Bölüm 5 Amalie
“Eğer okuldayken yeni elbisemi mahvedersen, seni öldüresiye döverim,” diye tıslıyor Melissa, beni duvara iterek. Eli boynumun etrafına dolanmaya başlıyor. Zayıf bir tutuş, bana hiçbir şey yapmıyor.
“Sen üniversitedeyken odana dokunmayacağım,” diyorum, gözlerimi yere indirerek, ona meydan okumamak için. Onun ne kadar dramatik olduğunu düşünüp gözlerimi devirmek ve iç çekmek istiyorum. Onu kendimden uzaklaştırıp tokatlamak istiyorum.
“Bana Luna de. Sonuçta yakında Luna’nız olacağım.
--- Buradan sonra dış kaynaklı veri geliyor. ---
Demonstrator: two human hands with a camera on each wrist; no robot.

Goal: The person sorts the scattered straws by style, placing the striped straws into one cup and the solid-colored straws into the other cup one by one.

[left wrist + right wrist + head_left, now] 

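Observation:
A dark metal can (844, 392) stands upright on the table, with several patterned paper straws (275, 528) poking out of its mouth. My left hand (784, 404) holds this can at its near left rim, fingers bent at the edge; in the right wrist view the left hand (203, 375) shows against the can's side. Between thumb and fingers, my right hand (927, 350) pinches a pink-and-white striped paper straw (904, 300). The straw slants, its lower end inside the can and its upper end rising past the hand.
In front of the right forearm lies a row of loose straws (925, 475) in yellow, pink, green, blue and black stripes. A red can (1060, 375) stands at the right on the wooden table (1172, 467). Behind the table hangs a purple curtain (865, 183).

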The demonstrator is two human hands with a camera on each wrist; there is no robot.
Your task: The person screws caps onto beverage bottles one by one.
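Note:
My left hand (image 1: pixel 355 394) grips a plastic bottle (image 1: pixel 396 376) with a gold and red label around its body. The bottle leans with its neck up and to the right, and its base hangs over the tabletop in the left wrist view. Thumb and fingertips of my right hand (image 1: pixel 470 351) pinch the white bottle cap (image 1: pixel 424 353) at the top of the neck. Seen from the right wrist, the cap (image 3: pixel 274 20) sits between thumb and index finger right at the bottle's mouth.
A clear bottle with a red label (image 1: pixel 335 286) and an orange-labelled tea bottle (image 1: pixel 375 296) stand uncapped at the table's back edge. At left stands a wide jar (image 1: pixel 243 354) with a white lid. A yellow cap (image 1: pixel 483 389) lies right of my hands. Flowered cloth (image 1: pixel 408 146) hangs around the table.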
Mark ve Cal beni elbisemle gördüklerinde Luna’m olmam için yalvaracaklar. 'Evet Luna' demek istiyorum,” diye övünüyor.
Beren’in Melissa’ya hırlamasını engellemek için dilimi ısırmam gerekiyor. Ne yazık ki, Melissa’nın kurdu Medea öfkemi fark ediyor. Hırlıyor ve Melissa’nın elini boynumun etrafında sıkıyor. İleri doğru iterek, “Gelecekteki Luna’nıza hırlamazsınız. Dediğimi yaparsınız yoksa yavruya zarar veririm,” diyor.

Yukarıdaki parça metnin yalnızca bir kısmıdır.